Work order: Set down the material exactly. Keep every line.

Data extract:
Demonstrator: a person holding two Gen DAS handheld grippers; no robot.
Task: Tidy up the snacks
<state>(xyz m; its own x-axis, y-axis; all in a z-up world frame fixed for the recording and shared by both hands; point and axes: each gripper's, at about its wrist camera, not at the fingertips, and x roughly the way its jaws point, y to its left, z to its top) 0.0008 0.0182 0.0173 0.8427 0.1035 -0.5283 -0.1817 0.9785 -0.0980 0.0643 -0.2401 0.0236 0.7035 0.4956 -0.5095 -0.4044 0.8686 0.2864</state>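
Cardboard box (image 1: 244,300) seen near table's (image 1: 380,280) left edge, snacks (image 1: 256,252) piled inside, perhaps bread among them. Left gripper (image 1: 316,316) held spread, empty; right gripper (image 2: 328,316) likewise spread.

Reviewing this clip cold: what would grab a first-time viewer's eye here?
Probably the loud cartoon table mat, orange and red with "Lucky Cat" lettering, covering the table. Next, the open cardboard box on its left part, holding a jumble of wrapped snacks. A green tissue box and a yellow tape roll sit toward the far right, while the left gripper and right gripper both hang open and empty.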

Response area:
Demonstrator: a person holding two Gen DAS handheld grippers; no robot.
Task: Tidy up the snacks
<state>(xyz m; its own x-axis, y-axis; all in a z-up world frame fixed for the recording and shared by both hands; point and axes: each gripper's, at about its wrist camera, not at the fingertips, and x roughly the way its jaws point, y to its left, z to its top) 0.0008 0.0182 0.0173 0.8427 0.1035 -0.5283 -0.1817 0.9785 -0.0980 0.0643 -0.2401 0.0236 0.7035 0.4956 -0.5095 -0.4044 0.8686 0.2864</state>
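Cardboard box (image 1: 244,300) seen near table's (image 1: 380,280) left edge, snacks (image 1: 256,252) piled inside, perhaps bread among them. Left gripper (image 1: 316,316) held spread, empty; right gripper (image 2: 328,316) likewise spread.

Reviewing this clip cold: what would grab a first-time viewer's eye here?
Probably the loud cartoon table mat, orange and red with "Lucky Cat" lettering, covering the table. Next, the open cardboard box on its left part, holding a jumble of wrapped snacks. A green tissue box and a yellow tape roll sit toward the far right, while the left gripper and right gripper both hang open and empty.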

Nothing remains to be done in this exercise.